# [Directions for this task]
Each line of the listing is to be retyped exactly as given.

# [Input data]
***
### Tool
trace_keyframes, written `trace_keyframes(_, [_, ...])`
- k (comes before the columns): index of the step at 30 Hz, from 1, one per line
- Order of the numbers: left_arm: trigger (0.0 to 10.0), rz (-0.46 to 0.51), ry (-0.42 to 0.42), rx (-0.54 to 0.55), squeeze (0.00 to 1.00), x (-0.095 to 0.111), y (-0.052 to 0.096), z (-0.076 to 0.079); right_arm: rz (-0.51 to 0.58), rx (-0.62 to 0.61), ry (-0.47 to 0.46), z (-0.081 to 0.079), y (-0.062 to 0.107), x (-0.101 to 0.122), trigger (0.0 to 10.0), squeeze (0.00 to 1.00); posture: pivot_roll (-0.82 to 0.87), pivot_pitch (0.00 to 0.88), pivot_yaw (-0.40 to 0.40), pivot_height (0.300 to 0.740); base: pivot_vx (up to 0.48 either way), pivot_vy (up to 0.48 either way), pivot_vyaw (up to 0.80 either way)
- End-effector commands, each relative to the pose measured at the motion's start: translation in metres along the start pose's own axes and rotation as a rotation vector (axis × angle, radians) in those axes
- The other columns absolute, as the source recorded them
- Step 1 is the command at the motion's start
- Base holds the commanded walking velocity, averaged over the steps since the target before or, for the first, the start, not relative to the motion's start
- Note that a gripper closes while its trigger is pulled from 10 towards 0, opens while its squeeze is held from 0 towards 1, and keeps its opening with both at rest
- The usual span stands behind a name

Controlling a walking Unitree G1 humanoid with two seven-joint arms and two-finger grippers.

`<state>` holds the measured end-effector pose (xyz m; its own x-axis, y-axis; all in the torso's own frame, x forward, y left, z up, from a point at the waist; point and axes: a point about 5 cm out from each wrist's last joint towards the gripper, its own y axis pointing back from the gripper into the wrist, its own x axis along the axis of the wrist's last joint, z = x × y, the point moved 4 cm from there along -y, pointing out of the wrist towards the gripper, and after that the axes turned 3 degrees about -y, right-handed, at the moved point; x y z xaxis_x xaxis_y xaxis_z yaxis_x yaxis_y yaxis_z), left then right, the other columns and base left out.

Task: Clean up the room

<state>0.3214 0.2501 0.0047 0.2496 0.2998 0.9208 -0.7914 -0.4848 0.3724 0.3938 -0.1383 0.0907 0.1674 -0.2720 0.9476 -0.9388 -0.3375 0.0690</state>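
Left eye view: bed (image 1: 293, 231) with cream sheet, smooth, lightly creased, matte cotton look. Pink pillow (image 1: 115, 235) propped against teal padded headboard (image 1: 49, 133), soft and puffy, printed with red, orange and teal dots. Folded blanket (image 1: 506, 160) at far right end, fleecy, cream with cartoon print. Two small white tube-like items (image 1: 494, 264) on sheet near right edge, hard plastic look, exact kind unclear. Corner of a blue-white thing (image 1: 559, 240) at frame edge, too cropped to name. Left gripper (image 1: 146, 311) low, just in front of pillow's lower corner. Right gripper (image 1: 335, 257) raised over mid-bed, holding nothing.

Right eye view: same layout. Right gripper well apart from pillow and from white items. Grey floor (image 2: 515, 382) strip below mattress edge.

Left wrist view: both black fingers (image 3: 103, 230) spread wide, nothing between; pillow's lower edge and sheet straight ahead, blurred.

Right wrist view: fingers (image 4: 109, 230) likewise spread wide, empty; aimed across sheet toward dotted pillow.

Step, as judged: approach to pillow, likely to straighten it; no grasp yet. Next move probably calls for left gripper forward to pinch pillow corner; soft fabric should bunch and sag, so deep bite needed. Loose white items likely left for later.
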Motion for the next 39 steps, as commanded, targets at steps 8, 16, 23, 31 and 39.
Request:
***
# [Written answer]
### Tool
trace_keyframes, written `trace_keyframes(_, [_, ...])`
- k (comes before the columns): index of the step at 30 Hz, from 1, one per line
- Order of the numbers: left_arm: trigger (0.0 to 10.0), rz (-0.46 to 0.51), ry (-0.42 to 0.42), rx (-0.54 to 0.55), squeeze (0.00 to 1.00), x (-0.095 to 0.111), y (-0.052 to 0.096), z (-0.076 to 0.079); right_arm: rz (-0.51 to 0.58), rx (-0.62 to 0.61), ry (-0.47 to 0.46), z (-0.081 to 0.079), y (-0.062 to 0.107), x (-0.101 to 0.122), trigger (0.0 to 10.0), squeeze (0.00 to 1.00); posture: pivot_roll (-0.82 to 0.87), pivot_pitch (0.00 to 0.88), pivot_yaw (-0.40 to 0.40), pivot_height (0.300 to 0.740); base: pivot_vx (up to 0.48 either way), pivot_vy (up to 0.48 either way), pivot_vyaw (up to 0.80 either way)
- End-effector commands, each relative to the pose measured at the motion's start: translation in metres along the start pose's own axes and rotation as a rotation vector (axis × angle, radians) in those axes
- The other columns absolute, as the source recorded them
- Step 1 is the command at the motion's start
- Base holds the commanded walking velocity, averaged over the steps since the target before or, for the first, the start, not relative to the motion's start
- Note that a gripper closes while its trigger is pulled from 10 towards 0, opens while its squeeze is held from 0 towards 1, and keeps its opening with both at rest
- The usual span stands behind a name

Controlling a walking Unitree G1 humanoid with two seven-joint arms and two-finger grippers.

`<state>` holds the measured end-effector pose (xyz m; its own x-axis, y-axis; all in the torso's own frame, x forward, y left, z up, from a point at the waist; point and axes: a point about 5 cm out from each wrist's last joint towards the gripper, its own y axis pointing back from the gripper into the wrist, its own x axis along the axis of the wrist's last joint, z = x × y, the point moved 4 cm from there along -y, pointing out of the wrist towards the gripper, and after that the axes turned 3 degrees about -y, right-handed, at the moved point; x y z xaxis_x xaxis_y xaxis_z yaxis_x yaxis_y yaxis_z), left then right, the other columns and base left out.

Task: Clean up the room

<state>0.3214 0.2501 0.0047 0.2496 0.2998 0.9208 -0.7914 -0.4848 0.3724 0.3938 -0.1383 0.0907 0.1674 -0.2720 0.9476 -0.9388 -0.3375 0.0690</state>
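Left eye view: bed (image 1: 293, 231) with cream sheet, smooth, lightly creased, matte cotton look. Pink pillow (image 1: 115, 235) propped against teal padded headboard (image 1: 49, 133), soft and puffy, printed with red, orange and teal dots. Folded blanket (image 1: 506, 160) at far right end, fleecy, cream with cartoon print. Two small white tube-like items (image 1: 494, 264) on sheet near right edge, hard plastic look, exact kind unclear. Corner of a blue-white thing (image 1: 559, 240) at frame edge, too cropped to name. Left gripper (image 1: 146, 311) low, just in front of pillow's lower corner. Right gripper (image 1: 335, 257) raised over mid-bed, holding nothing.

Right eye view: same layout. Right gripper well apart from pillow and from white items. Grey floor (image 2: 515, 382) strip below mattress edge.

Left wrist view: both black fingers (image 3: 103, 230) spread wide, nothing between; pillow's lower edge and sheet straight ahead, blurred.

Right wrist view: fingers (image 4: 109, 230) likewise spread wide, empty; aimed across sheet toward dotted pillow.

Step, as judged: approach to pillow, likely to straighten it; no grasp yet. Next move probably calls for left gripper forward to pinch pillow corner; soft fabric should bunch and sag, so deep bite needed. Loose white items likely left for later.
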Motion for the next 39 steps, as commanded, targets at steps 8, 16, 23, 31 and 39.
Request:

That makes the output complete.